# Symbolic vs numerical integration

This is related to a question that I asked before but didn't resolve quite well.

I want to obtain the solution of the following expression analytically:

Assuming[a>0 && s<0, Integrate[(w E^(-w/a)Sin[((w - s)^2)/2])/((w - s)^2)/2, {w, 0, ∞}]]


Mathematica gives an analytical solution as:

(1/(4 a))E^(-(s/
a)) (2 a E^((-I + 1/a) s) + 2 a E^((I + 1/a) s) - 4 a E^(s/a) +
2 (a - s + I a s) ExpIntegralEi[(-I + 1/a) s] +
2 a ExpIntegralEi[(I + 1/a) s] - 2 s ExpIntegralEi[(I + 1/a) s] -
2 I a s ExpIntegralEi[(I + 1/a) s] - 4 a ExpIntegralEi[s/a] +
4 s ExpIntegralEi[s/a] - 2 a Log[-1 - I a] + 2 s Log[-1 - I a] +
2 I a s Log[-1 - I a] + a Log[1 - I a] - s Log[1 - I a] +
I a s Log[1 - I a] - 2 a Log[-1 + I a] + 2 s Log[-1 + I a] -
2 I a s Log[-1 + I a] + a Log[1 + I a] - s Log[1 + I a] -
I a s Log[1 + I a] - a Log[-(I/(-I + a))] + s Log[-(I/(-I + a))] +
I a s Log[-(I/(-I + a))] + (a - s - I a s) Floor[Arg[1 + I a]/(
2 \[Pi])] (Log[I + 1/a] + Log[-((I a)/(-I + a))]) -
a Log[I/(I + a)] + s Log[I/(I + a)] - I a s Log[I/(I + a)])

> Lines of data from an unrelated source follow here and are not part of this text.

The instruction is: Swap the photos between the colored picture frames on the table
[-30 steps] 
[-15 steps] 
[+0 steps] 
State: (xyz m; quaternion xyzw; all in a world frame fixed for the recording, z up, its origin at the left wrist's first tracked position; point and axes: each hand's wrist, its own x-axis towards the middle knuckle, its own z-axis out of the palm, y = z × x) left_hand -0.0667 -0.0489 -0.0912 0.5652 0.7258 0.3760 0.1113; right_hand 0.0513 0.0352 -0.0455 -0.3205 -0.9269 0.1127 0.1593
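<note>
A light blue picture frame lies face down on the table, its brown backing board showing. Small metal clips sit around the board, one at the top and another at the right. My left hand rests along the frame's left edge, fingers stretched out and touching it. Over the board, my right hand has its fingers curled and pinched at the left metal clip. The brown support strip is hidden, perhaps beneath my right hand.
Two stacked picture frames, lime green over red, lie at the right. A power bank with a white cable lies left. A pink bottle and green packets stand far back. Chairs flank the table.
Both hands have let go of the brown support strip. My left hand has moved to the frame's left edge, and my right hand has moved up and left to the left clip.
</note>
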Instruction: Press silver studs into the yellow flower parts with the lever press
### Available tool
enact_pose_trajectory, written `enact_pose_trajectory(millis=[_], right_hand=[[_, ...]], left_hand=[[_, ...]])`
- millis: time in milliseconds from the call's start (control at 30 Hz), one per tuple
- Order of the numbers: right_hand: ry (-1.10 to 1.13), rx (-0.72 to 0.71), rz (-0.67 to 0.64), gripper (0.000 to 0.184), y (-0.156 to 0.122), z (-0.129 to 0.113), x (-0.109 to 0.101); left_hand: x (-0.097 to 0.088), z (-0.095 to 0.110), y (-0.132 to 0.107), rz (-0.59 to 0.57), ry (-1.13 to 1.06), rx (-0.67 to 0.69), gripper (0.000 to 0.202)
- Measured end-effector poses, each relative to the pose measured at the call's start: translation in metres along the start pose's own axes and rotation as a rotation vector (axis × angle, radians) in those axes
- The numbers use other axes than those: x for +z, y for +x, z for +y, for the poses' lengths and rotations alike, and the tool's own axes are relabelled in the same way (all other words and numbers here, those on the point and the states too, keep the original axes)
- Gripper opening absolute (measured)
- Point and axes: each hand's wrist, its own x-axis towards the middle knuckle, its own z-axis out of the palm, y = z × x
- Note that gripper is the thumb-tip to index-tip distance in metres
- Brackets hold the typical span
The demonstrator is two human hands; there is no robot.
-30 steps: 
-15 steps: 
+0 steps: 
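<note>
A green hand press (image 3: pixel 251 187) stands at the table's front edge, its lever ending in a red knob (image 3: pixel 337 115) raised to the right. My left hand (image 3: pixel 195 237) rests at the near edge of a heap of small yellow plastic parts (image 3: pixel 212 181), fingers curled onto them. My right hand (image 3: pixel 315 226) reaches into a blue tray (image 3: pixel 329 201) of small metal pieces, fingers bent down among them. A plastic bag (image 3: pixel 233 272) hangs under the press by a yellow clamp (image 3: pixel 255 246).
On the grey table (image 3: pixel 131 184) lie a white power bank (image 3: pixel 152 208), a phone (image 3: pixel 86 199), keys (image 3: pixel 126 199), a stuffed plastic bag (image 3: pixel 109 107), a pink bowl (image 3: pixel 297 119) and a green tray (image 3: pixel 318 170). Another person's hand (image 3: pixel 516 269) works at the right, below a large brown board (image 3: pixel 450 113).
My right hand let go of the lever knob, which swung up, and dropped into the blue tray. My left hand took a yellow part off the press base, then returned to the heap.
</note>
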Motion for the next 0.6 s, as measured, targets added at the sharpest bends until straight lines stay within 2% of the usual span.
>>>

For an appropriate choice of parameters:

a = 10^-6;
s = -10^(-1) Sqrt[10^(-3)^2 + b^2];


The plot of the solution in terms of the parameter b would be as

which shows values around 10^250.

The function Sin[((w - s)^2)/2])/((w - s)^2)/2 can be approximated by the Dirac delta function 𝛿(w-s). It seems that Mathematica uses the sifting property of the delta function (Integrate[w E^(-w/a) 𝛿(w-s), {w, 0, ∞}] = -s E^(-s/a)) to approximate the result. If so, since s is negative, the result would be so large.

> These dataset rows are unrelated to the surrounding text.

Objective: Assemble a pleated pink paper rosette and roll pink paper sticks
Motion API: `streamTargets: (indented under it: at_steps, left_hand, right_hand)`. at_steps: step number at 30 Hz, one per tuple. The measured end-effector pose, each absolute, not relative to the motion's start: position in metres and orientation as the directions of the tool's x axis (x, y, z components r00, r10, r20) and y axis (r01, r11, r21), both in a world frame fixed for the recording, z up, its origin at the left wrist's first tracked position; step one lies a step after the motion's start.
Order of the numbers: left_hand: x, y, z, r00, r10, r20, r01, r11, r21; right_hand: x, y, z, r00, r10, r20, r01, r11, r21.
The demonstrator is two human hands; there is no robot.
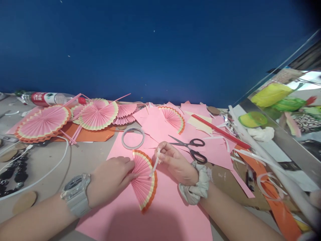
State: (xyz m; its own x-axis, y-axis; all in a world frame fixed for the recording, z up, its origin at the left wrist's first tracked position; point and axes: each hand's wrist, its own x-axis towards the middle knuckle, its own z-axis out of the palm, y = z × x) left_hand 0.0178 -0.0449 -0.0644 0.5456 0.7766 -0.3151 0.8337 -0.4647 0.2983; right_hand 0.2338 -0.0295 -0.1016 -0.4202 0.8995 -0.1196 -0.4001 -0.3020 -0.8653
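Note:
A pleated pink paper fan (144, 184) with a cream and orange rim lies half open on a large pink sheet (175, 214). My left hand (114, 175), a clear watch on its wrist, closes on the fan's narrow left side, thumb over the folds. Pinched between the thumb and fingers of my right hand (173, 162) is a short whitish strip (155, 164), its lower end hanging over the fan's upper right part. A roll of tape (122, 139) lies flat just beyond the fan. Black-handled scissors (192, 145) rest to the right of it, blades pointing left.
Finished round pink fans (97, 115) and a plastic bottle (47, 98) lie at the back left. Another half fan (174, 117), a red stick (218, 130) and paper scraps cover the back right. A white cable (64, 155) curves at left; a blue wall (150, 50) stands behind.

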Motion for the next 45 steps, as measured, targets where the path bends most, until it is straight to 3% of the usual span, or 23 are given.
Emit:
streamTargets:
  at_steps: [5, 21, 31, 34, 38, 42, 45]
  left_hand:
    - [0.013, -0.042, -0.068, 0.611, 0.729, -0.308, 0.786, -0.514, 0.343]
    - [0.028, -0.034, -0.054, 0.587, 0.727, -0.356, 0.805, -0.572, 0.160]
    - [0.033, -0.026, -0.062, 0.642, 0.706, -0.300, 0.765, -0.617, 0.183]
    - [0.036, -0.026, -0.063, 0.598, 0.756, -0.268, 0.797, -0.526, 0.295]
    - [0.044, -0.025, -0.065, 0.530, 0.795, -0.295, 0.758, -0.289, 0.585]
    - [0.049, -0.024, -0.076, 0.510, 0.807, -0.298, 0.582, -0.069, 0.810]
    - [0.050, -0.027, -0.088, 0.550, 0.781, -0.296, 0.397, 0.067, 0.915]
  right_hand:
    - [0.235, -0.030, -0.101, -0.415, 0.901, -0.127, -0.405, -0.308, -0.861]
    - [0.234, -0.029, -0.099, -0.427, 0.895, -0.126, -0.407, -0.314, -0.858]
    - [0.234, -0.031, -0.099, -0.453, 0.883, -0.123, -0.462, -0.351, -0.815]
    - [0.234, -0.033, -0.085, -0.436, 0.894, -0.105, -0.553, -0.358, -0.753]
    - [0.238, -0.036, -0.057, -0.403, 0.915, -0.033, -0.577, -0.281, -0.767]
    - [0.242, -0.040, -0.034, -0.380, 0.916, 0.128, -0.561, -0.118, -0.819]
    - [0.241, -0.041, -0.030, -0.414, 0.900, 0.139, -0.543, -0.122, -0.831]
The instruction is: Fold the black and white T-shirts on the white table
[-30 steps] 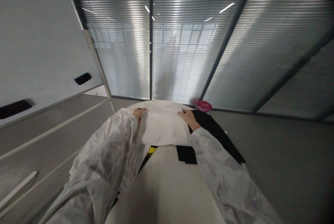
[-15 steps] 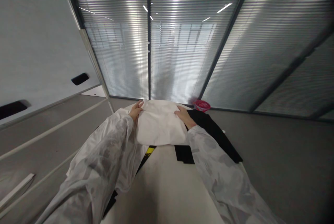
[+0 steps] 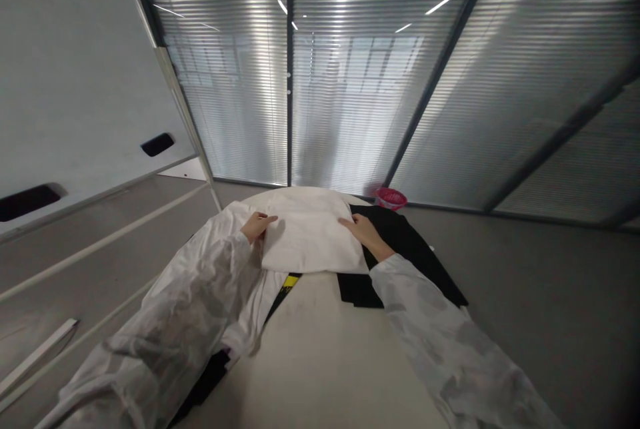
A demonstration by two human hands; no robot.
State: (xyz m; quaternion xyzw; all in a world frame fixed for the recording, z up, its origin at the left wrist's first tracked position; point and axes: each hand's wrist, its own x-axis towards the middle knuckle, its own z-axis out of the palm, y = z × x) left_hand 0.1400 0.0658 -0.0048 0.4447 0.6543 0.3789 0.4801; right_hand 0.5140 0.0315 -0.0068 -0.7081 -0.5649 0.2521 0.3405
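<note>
A folded white garment (image 3: 313,236) lies flat near the far end of the pale table (image 3: 320,356). At its left edge my left hand (image 3: 257,225) is closed, thumb on top and fingers tucked at the side. My right hand (image 3: 369,234) pinches the opposite edge, its thumb on the cloth. Beneath my left forearm, another white garment (image 3: 253,312) hangs along the table's left side. Black cloth (image 3: 405,239) spreads under and beyond my right hand, with a black corner showing below the folded garment.
A black strip with a yellow patch (image 3: 290,282) lies on the table. Behind the table, a red basket (image 3: 391,199) stands on the floor by the glass wall with blinds (image 3: 340,109). A white panel (image 3: 85,69) and rails (image 3: 105,242) are at left.
Both hands have come slightly nearer to me along the folded garment's sides. Its far part now lies flatter, and my right hand is farther right.
</note>
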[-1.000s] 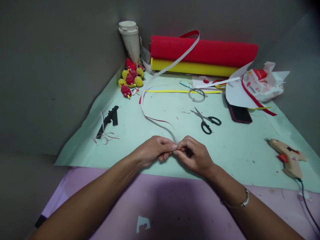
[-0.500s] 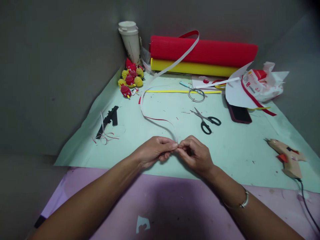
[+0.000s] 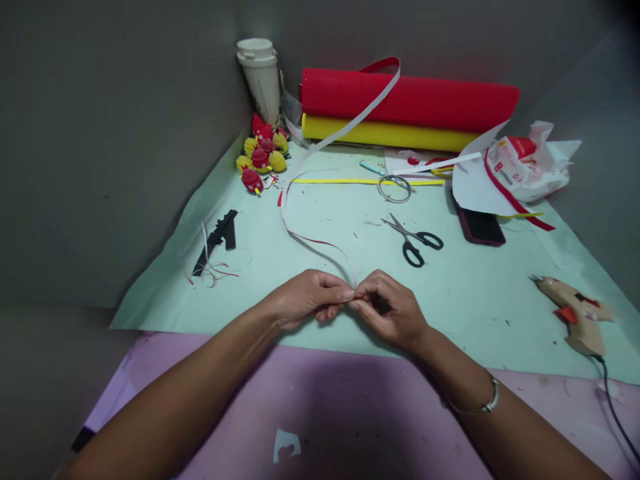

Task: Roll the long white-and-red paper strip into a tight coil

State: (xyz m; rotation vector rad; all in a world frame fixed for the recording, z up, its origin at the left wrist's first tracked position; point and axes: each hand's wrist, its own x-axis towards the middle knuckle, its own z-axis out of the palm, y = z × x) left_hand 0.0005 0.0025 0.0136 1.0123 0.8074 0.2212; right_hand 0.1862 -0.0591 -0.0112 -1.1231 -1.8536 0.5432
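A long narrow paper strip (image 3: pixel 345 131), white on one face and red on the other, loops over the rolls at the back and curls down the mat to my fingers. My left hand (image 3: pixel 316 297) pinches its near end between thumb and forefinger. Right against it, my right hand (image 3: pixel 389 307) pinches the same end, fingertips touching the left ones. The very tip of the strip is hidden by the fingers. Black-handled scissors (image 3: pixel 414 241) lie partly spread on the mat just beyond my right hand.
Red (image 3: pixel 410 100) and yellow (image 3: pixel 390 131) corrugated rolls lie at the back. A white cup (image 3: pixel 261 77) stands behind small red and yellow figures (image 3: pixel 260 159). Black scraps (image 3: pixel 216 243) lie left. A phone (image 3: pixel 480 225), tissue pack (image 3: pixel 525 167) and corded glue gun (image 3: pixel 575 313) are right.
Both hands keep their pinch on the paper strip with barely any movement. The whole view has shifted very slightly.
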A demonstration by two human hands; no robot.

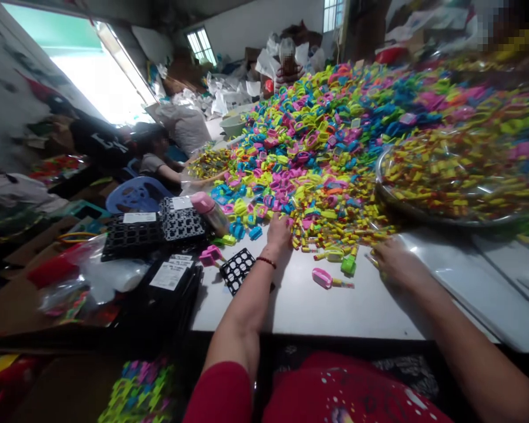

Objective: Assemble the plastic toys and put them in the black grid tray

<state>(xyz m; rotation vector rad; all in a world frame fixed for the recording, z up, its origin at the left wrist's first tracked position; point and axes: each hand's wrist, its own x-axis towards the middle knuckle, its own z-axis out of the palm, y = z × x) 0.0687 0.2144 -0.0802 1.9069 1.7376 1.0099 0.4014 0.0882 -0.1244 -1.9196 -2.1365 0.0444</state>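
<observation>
My left hand [279, 232], with a beaded bracelet on its wrist, reaches to the near edge of a large heap of colourful plastic toy pieces [300, 153]. Its fingers are closed around a pink piece, mostly hidden from me. My right hand [394, 262] is low over the table beside small yellow-and-red tubes [335, 235]. Its fingertips pinch a small tube [372, 259], blurred. Between my hands lie a pink toy piece with a tube attached [330, 279] and a green piece [348, 265]. A black grid tray [238, 270] lies left of my left forearm, beside another pink piece [210, 255].
A round metal basin [381, 176] full of small tubes stands at right. To the left are a pink-capped bottle [208, 208], stacked black trays [132, 235] and a blue plastic chair [136, 194]. People sit farther left; another person's hand [290, 71] shows behind the heap.
</observation>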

But if we approximate the Sin function using the first terms of its Taylor expansion, the function converges so quickly to around 10^-12 which seems reasonable. Numerically, this approximation would suffice but I need exact analytical solutions which as I explained are problematic. What is the problem?

• @MarcoB Thanks for the edit. – New Developer Feb 5 '16 at 19:03
• Since s<0 the quantity (w-s) is strictly positive on [0,Inf] , so I'm not following your delta approximation result. In any case I do not believe Integrate does any such approximation. – george2079 Feb 5 '16 at 19:17
• @george2079 I am not sure it needs to be negative to define delta function see here. One problem is that the sifting property needs to be defined over a symmetric domain (-Inf,Inf), which for my case clearly is not (0,Inf). – New Developer Feb 5 '16 at 19:39
• Thats my point. delta is zero over your entire domain. Your analytic result is going to be difficult if not impossible to evaluate numerically with any accuracy due to working precision issues. – george2079 Feb 5 '16 at 19:51

Perhaps useful I think this substitution provides a preferable form for the numerical integration:

 exp = ((w E^(-w/a) Sin[((w - s)^2)/2])/((w - s)^2)/2 /.
w -> -a Log[g]) D[-a Log[g], g]


f[b_?NumericQ] :=
Block[{a = 10^-6, s = -10^(-1) Sqrt[10^(-3)^2 + b^2]},
- a^2 NIntegrate[exp/a^2, {g, 0, 1}, WorkingPrecision -> 30,
MaxRecursion -> 200]]
ListPlot[Table[{b, f[b]}, {b, 0, 40, 1/2}], Joined -> True]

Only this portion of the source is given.